(DATA SECTION):

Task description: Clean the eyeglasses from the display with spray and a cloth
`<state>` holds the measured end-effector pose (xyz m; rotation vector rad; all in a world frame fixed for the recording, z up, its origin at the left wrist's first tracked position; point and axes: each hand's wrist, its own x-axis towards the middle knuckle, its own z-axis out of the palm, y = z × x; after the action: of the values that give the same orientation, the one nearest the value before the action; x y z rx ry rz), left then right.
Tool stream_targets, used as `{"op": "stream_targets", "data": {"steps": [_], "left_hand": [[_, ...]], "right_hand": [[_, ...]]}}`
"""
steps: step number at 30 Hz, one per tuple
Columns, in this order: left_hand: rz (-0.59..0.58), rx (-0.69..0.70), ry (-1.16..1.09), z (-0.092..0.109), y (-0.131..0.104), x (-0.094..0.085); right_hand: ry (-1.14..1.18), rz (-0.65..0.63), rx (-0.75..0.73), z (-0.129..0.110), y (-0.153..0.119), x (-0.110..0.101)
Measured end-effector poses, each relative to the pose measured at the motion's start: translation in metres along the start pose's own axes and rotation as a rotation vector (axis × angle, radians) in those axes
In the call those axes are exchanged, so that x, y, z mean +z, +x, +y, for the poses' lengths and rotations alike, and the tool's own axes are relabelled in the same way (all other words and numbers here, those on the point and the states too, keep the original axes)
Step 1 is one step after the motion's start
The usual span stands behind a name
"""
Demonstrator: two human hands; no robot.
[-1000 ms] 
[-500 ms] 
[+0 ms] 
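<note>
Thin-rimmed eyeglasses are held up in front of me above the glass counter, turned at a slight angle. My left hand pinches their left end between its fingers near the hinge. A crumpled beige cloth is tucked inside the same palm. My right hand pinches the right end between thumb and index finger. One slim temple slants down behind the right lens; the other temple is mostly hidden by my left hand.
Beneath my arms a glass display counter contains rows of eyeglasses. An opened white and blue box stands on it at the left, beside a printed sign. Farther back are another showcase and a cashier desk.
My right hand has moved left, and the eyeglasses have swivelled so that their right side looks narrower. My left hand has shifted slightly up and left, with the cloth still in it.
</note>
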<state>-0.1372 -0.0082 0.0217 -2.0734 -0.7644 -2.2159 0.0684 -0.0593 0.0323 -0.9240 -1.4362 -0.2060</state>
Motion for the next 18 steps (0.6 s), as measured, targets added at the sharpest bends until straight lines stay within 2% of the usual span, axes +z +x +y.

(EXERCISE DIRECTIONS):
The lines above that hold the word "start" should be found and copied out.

(PROBLEM SOLUTION):
Measured end-effector poses, each relative to the pose measured at the motion's start: translation in metres along the start pose's own axes and rotation as a rotation vector (axis × angle, radians) in those axes
Step 1 is one step after the motion's start

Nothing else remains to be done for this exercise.